Правда, услышав, что меня интересует Подкопаев, Виктор Петрович приуныл и заговорил с явной неохотой, но все же мне удалось почерпнуть кое-какие сведения. Во-первых, я узнал, что из Шатуры Подкопаев давным-давно уехал и обитает в Москве. Во-вторых, нынешнего его адреса Колесник не знал, так как покойный Кирилл Владимирович постоянно переезжал от одного сокурсника к другому и долго на одном месте не задерживался. В-третьих, несколько лет назад Подкопаев прожил около месяца у самого Колесника, и вспоминать об этом Виктору Петровичу было явно неприятно. В заключение нашего разговора я попросил Колесника назвать нескольких человек, принимавших участие в судьбе Подкопаева, и он, полистав записную книжку, снабдил меня списком фамилий и телефонов.

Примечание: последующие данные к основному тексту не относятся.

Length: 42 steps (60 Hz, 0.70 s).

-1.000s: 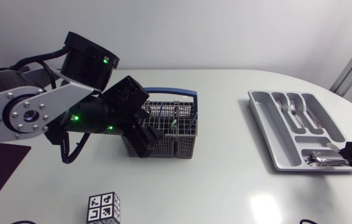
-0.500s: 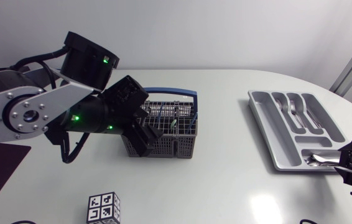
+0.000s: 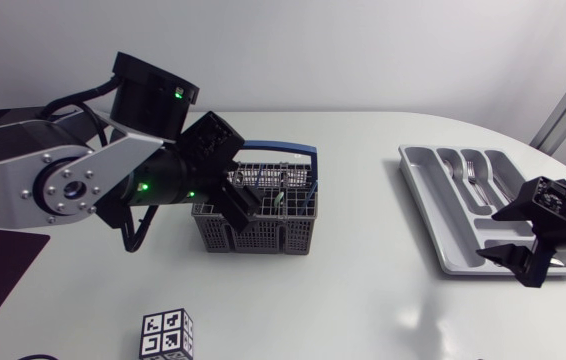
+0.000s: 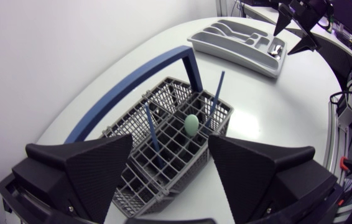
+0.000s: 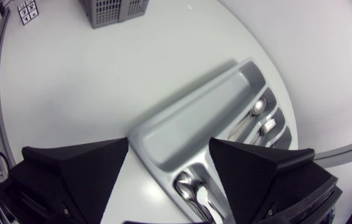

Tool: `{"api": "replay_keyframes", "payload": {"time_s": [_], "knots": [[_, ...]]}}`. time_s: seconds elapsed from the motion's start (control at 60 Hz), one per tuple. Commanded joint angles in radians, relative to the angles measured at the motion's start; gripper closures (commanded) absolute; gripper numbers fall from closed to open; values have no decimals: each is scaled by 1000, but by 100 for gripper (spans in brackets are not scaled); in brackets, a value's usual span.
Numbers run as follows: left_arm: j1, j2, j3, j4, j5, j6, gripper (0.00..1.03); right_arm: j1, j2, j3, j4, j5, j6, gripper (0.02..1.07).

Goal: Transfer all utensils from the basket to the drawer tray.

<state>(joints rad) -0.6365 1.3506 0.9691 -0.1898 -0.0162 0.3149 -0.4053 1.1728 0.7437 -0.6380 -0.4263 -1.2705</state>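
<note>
Above the basket (image 4: 157, 193), centre the left gripper (image 4: 170, 142), jaws spread wide, on one blue-handled utensil (image 4: 152, 134) standing inside, drop straight, pinch high, lift clear of the carry handle (image 4: 126, 90), with the right gripper (image 3: 491, 233), jaws apart, over the drawer tray (image 3: 443, 225).

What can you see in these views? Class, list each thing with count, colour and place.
table: one, white, under everything
basket: one, grey wire, blue handle, left of centre
blue-handled utensils: two, upright in basket
green-ended utensil: one, in basket
tray: one, grey, right side
cutlery: several, silver, in tray compartments
marker cube: one, black-and-white, front edge
left gripper: one, black, open above basket
right gripper: one, black, open above tray
</note>
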Motion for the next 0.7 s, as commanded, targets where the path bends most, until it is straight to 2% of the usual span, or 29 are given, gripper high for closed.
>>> {"api": "replay_keyframes", "payload": {"time_s": [0.0,0.167,0.35,0.517,0.683], "knots": [[-6,16,-56,55,-25,12,20,86,-62,-41,-29,-22,149,12],[6,12,-191,265,-33,59,20,275,-121,-75,-15,-17,323,12],[15,13,-294,451,-33,66,20,367,-90,-75,41,-17,428,12],[18,50,-326,536,-33,66,20,392,-32,-84,100,-17,461,12],[29,124,-296,587,-27,52,26,407,14,-79,133,-17,479,12]]}}
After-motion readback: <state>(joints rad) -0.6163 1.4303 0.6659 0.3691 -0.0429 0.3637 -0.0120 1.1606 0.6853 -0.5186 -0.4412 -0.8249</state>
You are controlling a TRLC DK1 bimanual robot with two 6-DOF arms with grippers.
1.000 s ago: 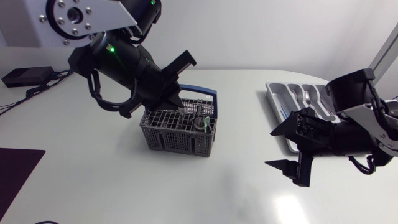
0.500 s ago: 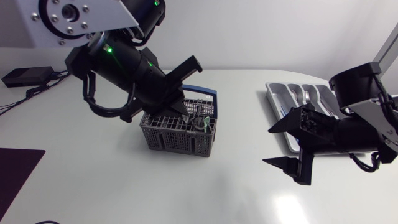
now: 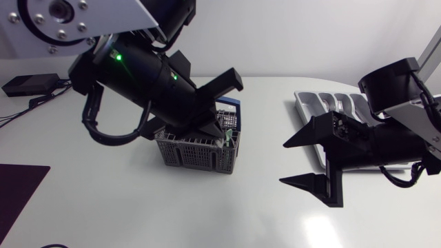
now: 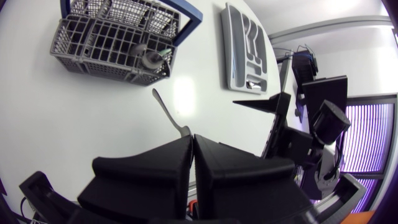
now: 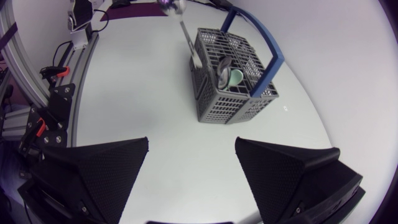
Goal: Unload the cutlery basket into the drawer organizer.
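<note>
The grey cutlery basket [image 3: 196, 155] with its blue handle stands mid-table, also in the left wrist view [image 4: 106, 50] and the right wrist view [image 5: 224, 93]. It holds a green-handled piece [image 3: 226, 138] and some silver pieces. My left arm [image 3: 151, 76] hangs over it. My left gripper [image 4: 193, 138] is shut on a silver piece of cutlery [image 4: 168, 112], which hangs clear above the basket's edge [image 5: 188, 40]. The grey drawer organizer [image 3: 310, 103] lies at the right with several pieces in it. My right gripper [image 3: 284, 163] is open and holds nothing, between basket and organizer.
A black box with cables [image 3: 27, 84] sits at the far left edge. A dark mat [image 3: 17, 193] lies at the near left corner. Bare white table [image 3: 227, 207] stretches in front of the basket.
My left arm has risen and shifted right above the basket, its gripper staying shut. My right gripper has moved a little left, toward the middle of the table, still open.
</note>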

Вернувшись домой, я сел к телефону и принялся обзванивать людей из списка. По странному совпадению все, кому я сумел дозвониться, говорить о Подкопаеве не желали. Да, помнят такого, да, жил у них одно время, но это было давно, и с тех пор никто ничего о нем не знает. Я уже начал отчаиваться, но решил дойти до конца списка. Последним в нем значился Павел Сегун.
При звуке этого имени я подобралась. Пашка Сегун, прозванный за свою уникальную непотопляемость Поплавком, был одним из тех хороших общих приятелей, кто получил приглашение Генриха, но на вечеринку прийти не смог. Теперь понятно, где Селезнев пронюхал о нашем сборище у Генриха. Понятна и удивительная осведомленность, которую он выказал в разговоре с Сержем. Поплавок - большой любитель почесать языком - был в курсе почти всех наших дел.